Кто-то тихо постучал в дверь. Это была Литаль Леви, дежурная, которая в день рождения Авраама позвонила ему, чтобы сообщить об анонимном телефонном звонке по поводу Офера.
– Кто-то оставил это для вас, – сказала она, войдя, и протянула ему коричневый конверт, на котором черными чернилами было написано: «Инспектору Ави Аврааму».
– Он еще здесь? – Авраам поспешно встал, но Леви сказала, что мужчина, оставивший конверт, уже ушел. Она успела спросить инспектора, не хочет ли он с ней пообедать, но тот уже выскочил на улицу. Зеева Авни нигде не было.
Закурив сигарету и присев на ступеньки, Авраам прочел письмо.
Здравствуйте, инспектор Авраам!
Вы, без сомнения, удивитесь этому моему письму. На самом деле я и не думал Вам писать, пока не увидел в газетах репортажи об Офере Шараби и не понял, что и мне тоже положено сказать заключительное слово. Конечно же, этот этап моей жизни останется со мной на веки вечные, но мне бы хотелось двинуться дальше, как и Вам, разумеется. Больше всего на свете мне хотелось бы встретиться и поговорить с Вами не в полиции, а в каком-то более приятном и дружественном месте, продолжить – вернее, начать – беседу, которую я надеялся с Вами провести и не сумел. Но поскольку это нереально (не так ли?), я вынужден написать Вам письмо – тоже, конечно, вещь спорная (а кто-то скажет, что и несколько абсурдная), если учесть обстоятельства нашего с Вами знакомства.
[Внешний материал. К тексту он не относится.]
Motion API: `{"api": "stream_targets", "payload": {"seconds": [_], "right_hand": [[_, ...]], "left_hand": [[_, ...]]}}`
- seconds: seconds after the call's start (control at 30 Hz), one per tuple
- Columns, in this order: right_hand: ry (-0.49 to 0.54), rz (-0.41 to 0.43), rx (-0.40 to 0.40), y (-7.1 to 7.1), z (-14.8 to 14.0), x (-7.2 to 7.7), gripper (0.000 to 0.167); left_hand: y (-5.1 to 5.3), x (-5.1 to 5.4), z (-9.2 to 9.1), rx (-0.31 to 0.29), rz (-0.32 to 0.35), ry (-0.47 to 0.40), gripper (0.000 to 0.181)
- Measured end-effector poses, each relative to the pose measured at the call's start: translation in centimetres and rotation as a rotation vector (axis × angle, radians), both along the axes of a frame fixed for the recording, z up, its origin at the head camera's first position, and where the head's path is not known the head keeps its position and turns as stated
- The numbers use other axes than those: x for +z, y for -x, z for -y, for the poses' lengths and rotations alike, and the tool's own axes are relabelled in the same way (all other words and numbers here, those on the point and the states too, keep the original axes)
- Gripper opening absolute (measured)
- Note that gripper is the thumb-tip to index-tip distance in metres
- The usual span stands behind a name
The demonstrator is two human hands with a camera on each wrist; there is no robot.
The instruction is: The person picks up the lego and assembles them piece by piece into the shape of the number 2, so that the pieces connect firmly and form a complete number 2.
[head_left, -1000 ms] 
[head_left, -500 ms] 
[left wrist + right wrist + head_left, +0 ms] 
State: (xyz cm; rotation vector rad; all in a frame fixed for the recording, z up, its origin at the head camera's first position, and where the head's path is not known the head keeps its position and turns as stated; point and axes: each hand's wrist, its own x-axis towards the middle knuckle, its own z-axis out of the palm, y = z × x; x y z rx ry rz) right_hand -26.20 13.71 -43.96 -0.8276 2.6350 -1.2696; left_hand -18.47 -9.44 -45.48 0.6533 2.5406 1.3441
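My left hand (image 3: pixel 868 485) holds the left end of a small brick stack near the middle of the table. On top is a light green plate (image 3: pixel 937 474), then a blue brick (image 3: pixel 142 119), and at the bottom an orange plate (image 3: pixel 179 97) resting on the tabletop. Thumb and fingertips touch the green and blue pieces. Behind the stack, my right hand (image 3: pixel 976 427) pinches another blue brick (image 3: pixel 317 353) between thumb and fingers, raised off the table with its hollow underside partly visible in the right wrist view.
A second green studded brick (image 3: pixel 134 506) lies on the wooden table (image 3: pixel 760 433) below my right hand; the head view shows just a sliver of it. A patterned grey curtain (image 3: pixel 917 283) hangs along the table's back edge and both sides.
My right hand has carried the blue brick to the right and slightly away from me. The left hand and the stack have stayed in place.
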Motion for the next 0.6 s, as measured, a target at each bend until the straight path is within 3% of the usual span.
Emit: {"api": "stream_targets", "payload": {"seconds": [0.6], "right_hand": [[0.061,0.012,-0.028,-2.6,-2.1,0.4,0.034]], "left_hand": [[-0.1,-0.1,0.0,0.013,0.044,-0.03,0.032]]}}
Прежде всего мне важно, чтобы Вы знали: я еще должен как-то свыкнуться с тем, что сотворил, даже и теперь, когда обнаружил (в известной мере, разумеется, – мне не все известно), насколько существенной была моя роль в разоблачении родителей Офера, а может, именно поэтому. Совершенно ясно, что Рафаэль Шараби заслужил свое наказание, и мне не хотелось бы, чтобы это было иначе. Но мне тяжело оттого, что я оказался пружиной капкана, который Вы ему расставили (если это не звучит слишком самонадеянно). Задним числом я предпочел бы отказаться от Вашего «великодушного предложения» или, если точнее, оказаться человеком, который способен на отказ. К сожалению, я пока еще не таков. Когда я грызу себя за малодушие, из-за которого принял Ваше «предложение», я пытаюсь убедить себя, что у меня не было выбора, – из-за жены и сына. И говорю себе, что сегодня располагаю компроматом против полиции. Мы находимся нынче почти в равном положении, не так ли? Вам известны обо мне вещи, о которых я не желал бы никому сообщать, и я тоже знаю о Вас нечто, что Вам не хотелось бы разглашать (это не угроза).